O padre Osiel Luiz dos Santos deixou a Igreja católica para se casar, há 20 anos. Hoje, ele tem cinco filhas. Mas, mesmo depois do afastamento, continuou fazendo celebrações em casas e espaços para eventos. Ele estima que, durante o tempo que está afastado da igreja, celebrou mais de 400 casamentos e centenas de batizados.
O Tribunal Eclesiástico da Arquidiocese de Goiânia já tinha tomado a decisão de demitir o "padre" em maio, mas só divulgou a informação na semana passada.
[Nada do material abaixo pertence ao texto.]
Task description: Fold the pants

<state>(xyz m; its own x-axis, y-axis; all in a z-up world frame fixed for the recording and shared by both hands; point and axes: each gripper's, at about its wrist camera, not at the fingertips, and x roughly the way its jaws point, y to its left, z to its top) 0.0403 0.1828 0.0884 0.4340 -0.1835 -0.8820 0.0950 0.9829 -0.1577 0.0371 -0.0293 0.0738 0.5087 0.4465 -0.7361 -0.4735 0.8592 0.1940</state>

O desligamento deverá ser lido em todas as capelas, comunidades e paróquias por três domingos.
A assessoria de imprensa da arquidiocese informou que o arcebispo de Goiânia, dom Washington Cruz, não vai dar entrevistas sobre o assunto. Segundo a assessoria, todas as informações estão no documento enviado às igrejas.
A carta que está no site da arquidiocese considera o comportamento do religioso "arbitrário, ilegítimo e ilícito". A nota diz que "ele (Santos) é absolutamente impedido de celebrar a missa e administrar qualquer sacramento".
A assessoria da arquidiocese também informou que os casamentos feitos por Santos depois que ele se casou serão anulados. Mesmo com a decisão, o "padre" garante que vai continuar fazendo as celebrações.